*** Opening Dataset excerpt ***
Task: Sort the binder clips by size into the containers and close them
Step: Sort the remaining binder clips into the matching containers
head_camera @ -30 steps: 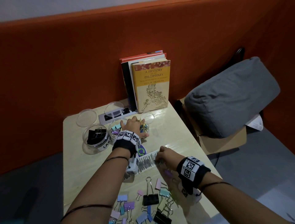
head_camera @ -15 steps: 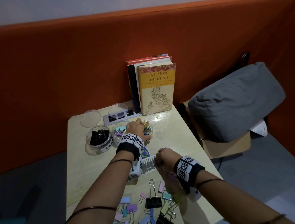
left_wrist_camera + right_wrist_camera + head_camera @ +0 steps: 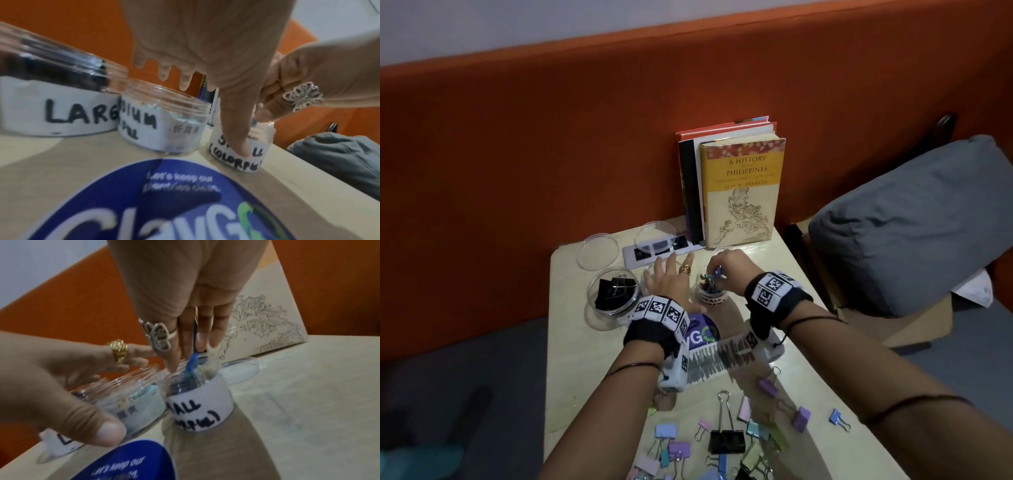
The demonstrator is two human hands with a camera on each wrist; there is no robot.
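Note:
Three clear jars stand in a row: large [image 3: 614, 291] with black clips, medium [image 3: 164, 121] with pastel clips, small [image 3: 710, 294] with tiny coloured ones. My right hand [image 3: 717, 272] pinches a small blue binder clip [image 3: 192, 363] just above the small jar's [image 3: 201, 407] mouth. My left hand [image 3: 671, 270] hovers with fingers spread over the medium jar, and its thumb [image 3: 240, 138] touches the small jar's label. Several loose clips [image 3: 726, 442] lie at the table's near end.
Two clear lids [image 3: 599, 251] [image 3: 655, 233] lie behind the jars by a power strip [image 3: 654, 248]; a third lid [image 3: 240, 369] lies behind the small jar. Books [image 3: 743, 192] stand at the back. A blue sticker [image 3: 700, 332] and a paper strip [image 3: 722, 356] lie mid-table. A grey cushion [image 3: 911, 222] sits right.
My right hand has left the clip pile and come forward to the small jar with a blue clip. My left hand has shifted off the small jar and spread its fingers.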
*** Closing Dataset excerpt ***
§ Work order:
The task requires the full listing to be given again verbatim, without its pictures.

§ Your response:
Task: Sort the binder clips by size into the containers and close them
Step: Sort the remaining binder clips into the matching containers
head_camera @ -30 steps: 
head_camera @ -15 steps: 
left_wrist_camera + right_wrist_camera + head_camera @ +0 steps: 
The demonstrator is two human hands with a camera on each wrist; there is no robot.
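Note:
Three clear jars stand in a row: large [image 3: 614, 291] with black clips, medium [image 3: 164, 121] with pastel clips, small [image 3: 710, 294] with tiny coloured ones. My right hand [image 3: 717, 272] pinches a small blue binder clip [image 3: 192, 363] just above the small jar's [image 3: 201, 407] mouth. My left hand [image 3: 671, 270] hovers with fingers spread over the medium jar, and its thumb [image 3: 240, 138] touches the small jar's label. Several loose clips [image 3: 726, 442] lie at the table's near end.
Two clear lids [image 3: 599, 251] [image 3: 655, 233] lie behind the jars by a power strip [image 3: 654, 248]; a third lid [image 3: 240, 369] lies behind the small jar. Books [image 3: 743, 192] stand at the back. A blue sticker [image 3: 700, 332] and a paper strip [image 3: 722, 356] lie mid-table. A grey cushion [image 3: 911, 222] sits right.
My right hand has left the clip pile and come forward to the small jar with a blue clip. My left hand has shifted off the small jar and spread its fingers.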

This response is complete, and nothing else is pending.